The centre was closed after engineers advised that the boilers were no longer compliant and the heating system could not be used. The surveyors have identified a significant amount of additional work needed to bring the centre back into use for the medium and long term.

To bring the centre back into use for up to five years, it would need to be completely rewired and the heating system would have to be upgraded. The roof requires repairs and essential maintenance to building masonry would also be required. The survey has also found that the car park requires significant repair work. The cost of this work is estimated by the surveyors to be £2.9m.

Longer term works, would include the work set out above as well as the replacement of windows and doors, the relocation of a complete new boiler system and making the internal fixtures and fittings compliant with equalities legislation, is estimated by the surveyors to cost £5.2m.

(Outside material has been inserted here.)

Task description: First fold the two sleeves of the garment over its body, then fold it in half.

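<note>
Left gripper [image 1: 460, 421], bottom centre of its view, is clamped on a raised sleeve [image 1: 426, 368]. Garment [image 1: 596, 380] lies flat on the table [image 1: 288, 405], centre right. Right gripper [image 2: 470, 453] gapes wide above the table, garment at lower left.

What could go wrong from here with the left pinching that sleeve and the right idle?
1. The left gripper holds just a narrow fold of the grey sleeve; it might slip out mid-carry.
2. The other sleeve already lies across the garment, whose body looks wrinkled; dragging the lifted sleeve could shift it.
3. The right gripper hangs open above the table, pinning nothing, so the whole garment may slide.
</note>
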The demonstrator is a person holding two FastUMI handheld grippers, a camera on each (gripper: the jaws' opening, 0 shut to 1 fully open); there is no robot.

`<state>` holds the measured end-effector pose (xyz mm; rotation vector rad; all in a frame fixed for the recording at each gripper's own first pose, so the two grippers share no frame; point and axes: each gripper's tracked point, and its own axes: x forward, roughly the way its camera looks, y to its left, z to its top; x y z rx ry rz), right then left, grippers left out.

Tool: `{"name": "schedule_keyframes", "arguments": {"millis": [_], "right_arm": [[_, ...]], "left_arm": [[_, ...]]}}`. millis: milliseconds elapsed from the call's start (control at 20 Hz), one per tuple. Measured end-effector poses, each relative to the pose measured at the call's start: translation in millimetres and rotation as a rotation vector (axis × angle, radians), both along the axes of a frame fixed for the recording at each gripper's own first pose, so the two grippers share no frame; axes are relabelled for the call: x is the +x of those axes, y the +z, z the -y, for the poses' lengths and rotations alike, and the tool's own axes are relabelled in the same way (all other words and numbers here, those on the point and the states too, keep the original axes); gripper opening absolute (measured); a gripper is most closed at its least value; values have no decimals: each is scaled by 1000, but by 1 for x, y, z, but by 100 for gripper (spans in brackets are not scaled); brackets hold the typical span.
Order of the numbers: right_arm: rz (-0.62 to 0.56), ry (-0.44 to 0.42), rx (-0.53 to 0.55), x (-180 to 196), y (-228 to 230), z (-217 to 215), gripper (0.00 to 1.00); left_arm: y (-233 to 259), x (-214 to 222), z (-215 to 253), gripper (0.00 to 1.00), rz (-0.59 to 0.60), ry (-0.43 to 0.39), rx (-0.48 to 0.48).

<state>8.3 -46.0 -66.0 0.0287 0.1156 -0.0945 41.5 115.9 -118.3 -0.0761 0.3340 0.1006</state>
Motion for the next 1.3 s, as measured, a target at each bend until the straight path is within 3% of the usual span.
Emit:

The cost of running the centre for 2013/14 was £132,213. This included; £47,831 on utilities (electricity, gas, oil and water); £29,116 in business rates; £7,266 for insurance; and £48,000 for staffing costs.

The scale of the work required, means that Mayor of Newham Sir Robin Wales and the Cabinet will now need to consider the best course of action for the Upton Centre. This is likely to take place at a meeting of the Cabinet in March. The centre will not open again to the public unless the Cabinet decides this work should be undertaken, and when that work would be completed.

In the mean time the centre will be boarded and secured by the council to protect the building and its contents, the majority of which belong to the community groups.

For the last two months, officers have been working extensively with the 17 groups that used the centre to find suitable accommodation for the short-term, currently 12 are operating out of alternative locations. Newham Council will continue to work with the groups to find a sustainable, longer-term solution.